OS X is by default set up so each local account can have quick network access to the account's home directory as well as locally attached filesystems to which the user has access. While this is convenient for the home user, there may be times when you would like to quickly share files with other people on the network, without either granting them access to your full user directory or continually moving files to the "Public" folder in your user account.
While the "Public" folder is the default location to put files for others to access, you can also just as quickly set up a shared folder to have in a convenient location such as your Desktop, or set any folder to be temporarily shared for the file transfer.
To do this, you will first need to have File Sharing enabled on your system, so go to the "Sharing" system preferences and check the box next to "File Sharing." You can use this system preference pane to help manage all the shared folders on your system, so if you have multiple shared folders that you have lost track of, you can easily go here to change the settings for them.
With File Sharing enabled (it only needs to be enabled once), just follow these steps to quickly share any folder:
1. Get info on the folder
2. Click "Shared folder"
That's it! The folder is now shared and should appear in the "File Sharing" section of the "Sharing" system preferences. If the permissions are the default where your account has read/write access, and "everyone" has read-only access, then anyone on the network who connects to your system will be able to view the contents of the folder. They will not be able to write to your system unless you either change the permissions for the "everyone" group or give a specific person write access.
Once the folder is shared, instead of having everyone be able to read files you can customize permissions so that only specific users have access. To do this, once you have authenticated by clicking the little lock, first set the "everyone" group to "no access" so guest users on the network will not be able to see your files. Then click the "plus" button and you will be presented with a list of available people, which include local user accounts as well as contacts in your address book.

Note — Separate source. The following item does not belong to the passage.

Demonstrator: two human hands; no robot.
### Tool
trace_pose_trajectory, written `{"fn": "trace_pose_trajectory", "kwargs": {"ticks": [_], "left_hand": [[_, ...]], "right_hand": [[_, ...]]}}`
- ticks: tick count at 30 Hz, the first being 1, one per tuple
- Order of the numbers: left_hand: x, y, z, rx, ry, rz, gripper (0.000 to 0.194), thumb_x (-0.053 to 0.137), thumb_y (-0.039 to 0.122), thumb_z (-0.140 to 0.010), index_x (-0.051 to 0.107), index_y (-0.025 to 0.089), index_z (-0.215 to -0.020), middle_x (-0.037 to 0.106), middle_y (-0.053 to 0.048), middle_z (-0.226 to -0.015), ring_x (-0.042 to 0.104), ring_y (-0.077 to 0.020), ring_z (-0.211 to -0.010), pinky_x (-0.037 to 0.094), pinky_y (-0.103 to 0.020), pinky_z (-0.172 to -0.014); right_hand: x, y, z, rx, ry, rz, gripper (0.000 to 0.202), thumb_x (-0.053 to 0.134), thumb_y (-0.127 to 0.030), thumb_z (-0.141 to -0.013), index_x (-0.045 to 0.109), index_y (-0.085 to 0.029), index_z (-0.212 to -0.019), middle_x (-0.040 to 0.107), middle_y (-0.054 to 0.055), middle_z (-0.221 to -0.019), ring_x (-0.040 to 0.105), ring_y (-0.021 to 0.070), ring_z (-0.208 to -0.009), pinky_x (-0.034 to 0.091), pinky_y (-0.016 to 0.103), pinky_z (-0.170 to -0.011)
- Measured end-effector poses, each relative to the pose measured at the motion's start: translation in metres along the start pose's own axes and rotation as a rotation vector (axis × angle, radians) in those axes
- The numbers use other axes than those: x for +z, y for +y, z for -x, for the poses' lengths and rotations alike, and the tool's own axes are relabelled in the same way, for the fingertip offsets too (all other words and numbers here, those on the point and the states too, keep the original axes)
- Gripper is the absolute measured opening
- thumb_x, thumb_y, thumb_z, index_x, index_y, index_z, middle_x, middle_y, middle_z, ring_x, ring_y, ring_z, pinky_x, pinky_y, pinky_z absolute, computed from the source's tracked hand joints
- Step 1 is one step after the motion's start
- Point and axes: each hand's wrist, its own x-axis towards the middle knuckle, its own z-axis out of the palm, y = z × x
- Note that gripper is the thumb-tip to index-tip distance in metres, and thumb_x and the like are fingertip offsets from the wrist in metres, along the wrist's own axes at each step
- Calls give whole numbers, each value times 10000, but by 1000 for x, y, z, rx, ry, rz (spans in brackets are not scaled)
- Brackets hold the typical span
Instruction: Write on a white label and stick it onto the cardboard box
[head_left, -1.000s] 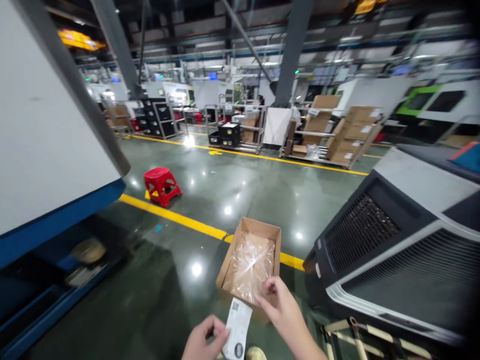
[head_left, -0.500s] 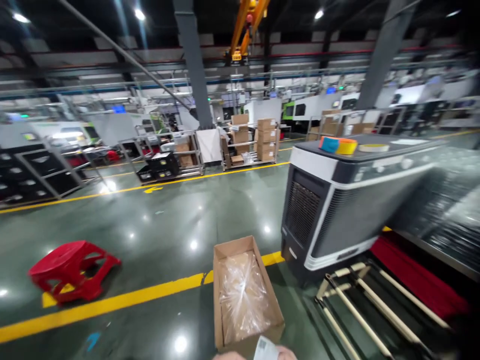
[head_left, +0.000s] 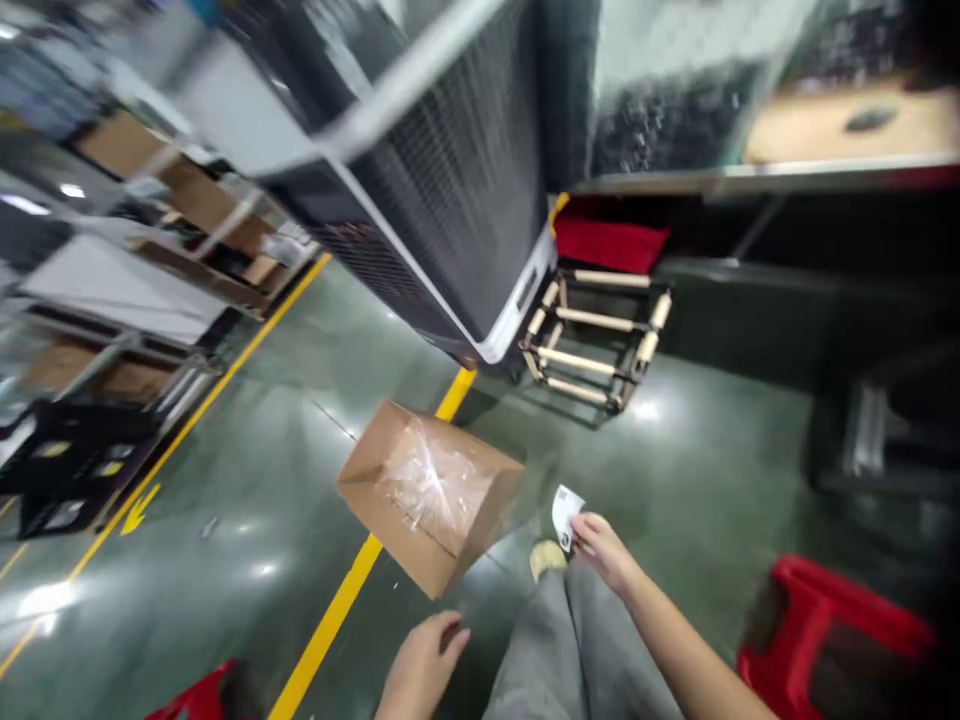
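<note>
Between thumb and fingers of my right hand [head_left: 598, 548] is a small white printed label [head_left: 565, 515], held over the floor by my shoe. My left hand [head_left: 421, 662] is open and holds nothing; its fingers curl loosely with a gap to the thumb. Just beyond the left hand, apart from it, stands an open cardboard box [head_left: 409, 543]. Crumpled clear plastic [head_left: 431, 480] lies inside the box, hiding whatever is under it.
A large grey air cooler [head_left: 457, 180] stands past the box, beside a low tubular rack [head_left: 592, 345]. Red stools [head_left: 817, 640] are at the lower right and lower left. A workbench edge [head_left: 750, 180] runs along the upper right. Yellow lines [head_left: 337, 620] cross the floor.
My view has swung right and down. Both hands are now plainly in sight, the label held in the right and the left apart from the box. The workbench and a right-hand stool have appeared.
</note>
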Motion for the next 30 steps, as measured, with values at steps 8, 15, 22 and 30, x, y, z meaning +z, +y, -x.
{"fn": "trace_pose_trajectory", "kwargs": {"ticks": [8,15,22,30], "left_hand": [[95,-82,-195,-58,-8,-264,706,498,350,-775,228,68,-1363,307,-198,-1418,267,-270,-1322,225,-421,-1070],[134,-164,-264,-210,-17,-349,416,453,454,-801,626,135,-1004,684,-157,-996,615,-283,-990,477,-357,-829],[140,-174,-263,-263,57,-407,374,521,453,-752,678,150,-904,718,-114,-886,643,-288,-922,515,-332,-759],[141,-172,-262,-228,70,-349,389,543,448,-750,675,130,-929,712,-100,-933,632,-273,-959,511,-309,-807]], "right_hand": [[38,162,-130,262,86,-147,216,516,-313,-854,557,-111,-920,575,26,-871,561,112,-753,497,282,-664],[100,259,-264,218,49,-233,217,521,-322,-850,555,-108,-836,559,-4,-759,535,83,-648,475,240,-595],[128,299,-324,149,48,-378,194,539,-300,-840,554,-109,-872,567,7,-813,548,92,-690,488,252,-620],[135,298,-333,79,95,-368,220,521,-332,-848,545,-113,-840,547,-6,-755,530,83,-649,473,243,-600]]}}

Keep in mind that the people in your contacts list do not have local accounts on the system, but are available so you can easily give them a "sharing only" account from this interface. Sharing-only accounts will not be able to log in to your system locally and run applications. They can only access files for which they are permitted from other computers on the network.
Select a desired user, or click the "New Person" button to add a user name, and you will have to then give that user a password (make sure you tell that person what their password is). With the password set, the new user will appear in the users list, and clicking "Select" will add that user to the info window.
From here, you can then set special permissions for that user account, allowing them to either read, write, or both read and write to the folder.
As long as these permissions are set, the users and groups will have to follow them. There is no need to close the information window for any changes to take effect, which is convenient because you can keep the info window open to use as a control panel for managing access to that folder, especially if your sharing setup is to be temporary.
Remember, that if you forget which folders you have shared, you can always go back to the "File Sharing" section of the "Sharing" system preferences and manage your shared folders from there. NOTE: Newly created user accounts will need to be removed or otherwise managed via the "Accounts" system preferences.
Access from Windows
OS X has built-in support for Windows file sharing, which will not only allow you to access Windows computers but also share files with them. By default only the Apple Filing Protocol (Mac-only sharing) is enabled, so you will need to specifically enable Server Message Block (SMB, or Windows sharing) if you want to enable access to and from Windows machines.
To do this, go to the "File Sharing" section of the "Sharing" system preferences, and click the "Options..." button. Then click "Share files and folders using SMB (Windows)" option, and check the box next to the accounts that you wish to grant access to the computer via SMB. Doing this will require you to enter the account's password, so do this for the current and new accounts you wish to give access, and they should then be able to connect from Windows computers on the local network.
In this window you can also enable access to your shared files via FTP, so if for some reason Windows sharing does not work or is not available on networked computers, you can still transfer files between systems using the old FTP protocol.
Advanced tip: If you have "Remote Login" enabled in the Sharing system preferences, you can still use the "sftp" protocol for connecting (via the Terminal or other client that supports it). Keep in mind this will only work for local user accounts, and will not work for sharing-only accounts.